(INSTRUCTIONS TO FOLLOW): From the entries that follow, reproduce exactly and only the lines from the line with "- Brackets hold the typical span" to the line with "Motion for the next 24", endpoints included.

(Collected data)
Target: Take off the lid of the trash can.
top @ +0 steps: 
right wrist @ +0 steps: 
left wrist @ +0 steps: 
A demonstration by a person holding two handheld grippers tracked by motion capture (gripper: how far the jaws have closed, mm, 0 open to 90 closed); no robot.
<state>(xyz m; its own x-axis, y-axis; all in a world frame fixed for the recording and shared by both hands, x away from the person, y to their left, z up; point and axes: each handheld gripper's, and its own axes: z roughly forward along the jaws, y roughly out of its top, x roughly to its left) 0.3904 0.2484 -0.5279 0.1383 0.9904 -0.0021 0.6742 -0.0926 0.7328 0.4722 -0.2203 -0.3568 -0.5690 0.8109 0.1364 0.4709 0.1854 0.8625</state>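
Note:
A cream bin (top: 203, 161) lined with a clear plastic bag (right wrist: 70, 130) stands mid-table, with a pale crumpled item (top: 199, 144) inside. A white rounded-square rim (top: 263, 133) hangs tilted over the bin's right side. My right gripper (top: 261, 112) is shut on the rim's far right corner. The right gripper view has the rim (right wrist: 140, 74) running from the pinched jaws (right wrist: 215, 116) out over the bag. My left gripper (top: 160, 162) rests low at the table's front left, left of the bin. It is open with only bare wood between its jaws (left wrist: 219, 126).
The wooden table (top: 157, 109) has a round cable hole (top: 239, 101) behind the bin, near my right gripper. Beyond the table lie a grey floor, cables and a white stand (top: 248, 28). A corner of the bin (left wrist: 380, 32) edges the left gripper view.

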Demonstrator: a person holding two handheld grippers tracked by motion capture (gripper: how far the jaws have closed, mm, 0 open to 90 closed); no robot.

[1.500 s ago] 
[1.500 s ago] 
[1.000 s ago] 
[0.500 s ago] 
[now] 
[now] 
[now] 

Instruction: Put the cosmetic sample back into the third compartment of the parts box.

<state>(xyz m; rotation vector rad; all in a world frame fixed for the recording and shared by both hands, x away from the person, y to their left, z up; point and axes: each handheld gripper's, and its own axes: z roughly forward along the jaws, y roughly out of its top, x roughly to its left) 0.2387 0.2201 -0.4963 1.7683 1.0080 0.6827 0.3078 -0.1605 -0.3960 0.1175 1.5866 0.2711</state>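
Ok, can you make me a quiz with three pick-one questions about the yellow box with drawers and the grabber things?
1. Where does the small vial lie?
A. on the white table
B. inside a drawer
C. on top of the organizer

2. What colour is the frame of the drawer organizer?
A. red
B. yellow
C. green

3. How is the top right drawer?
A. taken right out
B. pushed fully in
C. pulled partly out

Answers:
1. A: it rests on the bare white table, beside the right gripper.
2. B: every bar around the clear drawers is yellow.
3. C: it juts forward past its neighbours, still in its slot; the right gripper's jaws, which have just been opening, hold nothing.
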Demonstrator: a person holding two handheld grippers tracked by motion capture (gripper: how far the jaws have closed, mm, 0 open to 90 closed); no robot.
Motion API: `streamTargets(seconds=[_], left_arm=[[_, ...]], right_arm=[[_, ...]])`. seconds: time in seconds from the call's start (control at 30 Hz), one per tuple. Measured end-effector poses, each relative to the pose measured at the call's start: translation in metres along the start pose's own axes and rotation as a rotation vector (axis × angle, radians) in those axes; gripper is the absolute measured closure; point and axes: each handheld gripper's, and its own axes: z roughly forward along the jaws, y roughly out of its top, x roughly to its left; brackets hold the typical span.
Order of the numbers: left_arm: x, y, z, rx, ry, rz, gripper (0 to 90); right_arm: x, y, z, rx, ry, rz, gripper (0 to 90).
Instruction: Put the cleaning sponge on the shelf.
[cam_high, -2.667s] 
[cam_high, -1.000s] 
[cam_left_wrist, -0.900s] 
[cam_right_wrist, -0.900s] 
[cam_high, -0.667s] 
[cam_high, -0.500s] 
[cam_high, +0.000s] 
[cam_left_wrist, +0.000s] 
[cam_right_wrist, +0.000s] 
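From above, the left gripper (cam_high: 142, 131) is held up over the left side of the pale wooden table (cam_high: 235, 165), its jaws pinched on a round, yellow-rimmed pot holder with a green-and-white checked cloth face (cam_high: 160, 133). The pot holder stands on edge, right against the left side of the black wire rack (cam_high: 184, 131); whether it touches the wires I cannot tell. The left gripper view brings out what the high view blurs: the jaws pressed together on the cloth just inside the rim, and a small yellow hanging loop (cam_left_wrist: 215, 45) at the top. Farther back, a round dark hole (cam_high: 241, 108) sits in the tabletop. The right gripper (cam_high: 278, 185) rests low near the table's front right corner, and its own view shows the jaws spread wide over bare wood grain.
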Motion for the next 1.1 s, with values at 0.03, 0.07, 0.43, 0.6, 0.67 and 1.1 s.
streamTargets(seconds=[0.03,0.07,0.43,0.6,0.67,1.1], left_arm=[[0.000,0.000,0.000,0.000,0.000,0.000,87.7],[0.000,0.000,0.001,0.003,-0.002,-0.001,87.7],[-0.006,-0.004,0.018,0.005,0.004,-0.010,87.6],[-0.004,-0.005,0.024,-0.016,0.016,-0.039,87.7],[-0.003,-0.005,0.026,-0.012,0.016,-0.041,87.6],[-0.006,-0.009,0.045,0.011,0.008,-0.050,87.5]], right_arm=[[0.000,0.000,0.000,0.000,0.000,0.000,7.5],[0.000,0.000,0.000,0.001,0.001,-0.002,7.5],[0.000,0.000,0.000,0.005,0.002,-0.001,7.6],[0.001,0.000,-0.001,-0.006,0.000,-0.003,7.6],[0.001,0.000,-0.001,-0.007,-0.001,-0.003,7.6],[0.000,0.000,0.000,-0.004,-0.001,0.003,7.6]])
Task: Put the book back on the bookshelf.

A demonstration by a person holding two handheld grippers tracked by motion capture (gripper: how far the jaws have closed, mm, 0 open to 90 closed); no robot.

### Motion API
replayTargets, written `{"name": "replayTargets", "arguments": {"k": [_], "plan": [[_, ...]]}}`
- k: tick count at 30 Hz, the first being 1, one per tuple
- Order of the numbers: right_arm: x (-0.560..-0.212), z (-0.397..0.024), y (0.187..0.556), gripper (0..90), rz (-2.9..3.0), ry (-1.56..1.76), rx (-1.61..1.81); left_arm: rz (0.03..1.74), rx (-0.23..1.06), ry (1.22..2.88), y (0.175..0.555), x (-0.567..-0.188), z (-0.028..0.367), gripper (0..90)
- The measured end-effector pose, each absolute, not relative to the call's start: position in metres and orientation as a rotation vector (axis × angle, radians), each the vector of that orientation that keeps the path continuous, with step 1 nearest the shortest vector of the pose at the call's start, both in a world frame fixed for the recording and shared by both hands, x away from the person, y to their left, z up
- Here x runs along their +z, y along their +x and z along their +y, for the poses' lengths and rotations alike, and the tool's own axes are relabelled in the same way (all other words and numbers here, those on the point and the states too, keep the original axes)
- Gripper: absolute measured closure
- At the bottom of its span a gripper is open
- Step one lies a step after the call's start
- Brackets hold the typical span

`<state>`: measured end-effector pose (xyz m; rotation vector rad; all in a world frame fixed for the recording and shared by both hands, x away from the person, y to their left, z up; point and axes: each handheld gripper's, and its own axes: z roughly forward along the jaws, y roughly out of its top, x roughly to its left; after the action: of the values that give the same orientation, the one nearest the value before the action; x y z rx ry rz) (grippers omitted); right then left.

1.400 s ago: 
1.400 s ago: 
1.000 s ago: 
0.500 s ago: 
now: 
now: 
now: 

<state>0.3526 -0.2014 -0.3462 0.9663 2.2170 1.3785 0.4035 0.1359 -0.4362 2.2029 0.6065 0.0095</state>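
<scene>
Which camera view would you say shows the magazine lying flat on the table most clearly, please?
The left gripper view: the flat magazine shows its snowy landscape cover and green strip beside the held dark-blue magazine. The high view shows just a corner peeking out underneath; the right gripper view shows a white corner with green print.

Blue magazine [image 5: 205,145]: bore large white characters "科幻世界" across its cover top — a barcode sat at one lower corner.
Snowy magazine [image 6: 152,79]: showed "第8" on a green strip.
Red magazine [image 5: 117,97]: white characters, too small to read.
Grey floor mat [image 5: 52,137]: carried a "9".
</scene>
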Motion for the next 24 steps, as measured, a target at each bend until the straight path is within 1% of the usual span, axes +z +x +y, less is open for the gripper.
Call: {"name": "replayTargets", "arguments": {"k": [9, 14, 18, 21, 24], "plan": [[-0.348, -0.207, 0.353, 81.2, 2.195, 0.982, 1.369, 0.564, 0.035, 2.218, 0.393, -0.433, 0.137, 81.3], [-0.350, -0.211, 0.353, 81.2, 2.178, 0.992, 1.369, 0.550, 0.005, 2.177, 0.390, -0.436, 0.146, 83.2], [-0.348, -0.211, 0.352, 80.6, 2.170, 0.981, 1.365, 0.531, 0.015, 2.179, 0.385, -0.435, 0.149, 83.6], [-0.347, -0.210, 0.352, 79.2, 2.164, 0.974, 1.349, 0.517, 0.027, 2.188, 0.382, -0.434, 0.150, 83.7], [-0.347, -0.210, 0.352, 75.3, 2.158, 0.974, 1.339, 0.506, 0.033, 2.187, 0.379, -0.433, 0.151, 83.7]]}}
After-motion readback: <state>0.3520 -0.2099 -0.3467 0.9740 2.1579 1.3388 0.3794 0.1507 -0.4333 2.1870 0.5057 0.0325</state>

(SOLVED PROBLEM):
- Brackets hold the typical span

`<state>`: measured end-effector pose (xyz m; rotation vector rad; all in a world frame fixed for the recording and shared by both hands, x away from the person, y to their left, z up; point and axes: each handheld gripper's, and its own axes: z roughly forward along the jaws, y roughly out of its top, x roughly to its left; after the action: of the values that give the same orientation, the one nearest the value before the action; x y z rx ry rz) (grippers omitted); right then left.

1.400 s ago: 
1.400 s ago: 
1.000 s ago: 
0.500 s ago: 
now: 
now: 
now: 

<state>0.3526 -0.2014 -0.3462 0.9663 2.2170 1.3785 0.4035 0.1359 -0.4362 2.2029 0.6065 0.0095</state>
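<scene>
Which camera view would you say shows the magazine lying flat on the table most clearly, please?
The left gripper view: the flat magazine shows its snowy landscape cover and green strip beside the held dark-blue magazine. The high view shows just a corner peeking out underneath; the right gripper view shows a white corner with green print.

Blue magazine [image 5: 205,145]: bore large white characters "科幻世界" across its cover top — a barcode sat at one lower corner.
Snowy magazine [image 6: 152,79]: showed "第8" on a green strip.
Red magazine [image 5: 117,97]: white characters, too small to read.
Grey floor mat [image 5: 52,137]: carried a "9".
</scene>
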Motion for the next 24 steps, as measured, a target at each bend until the straight path is within 1% of the usual span, axes +z +x +y, less is open for the gripper.

No further output is expected.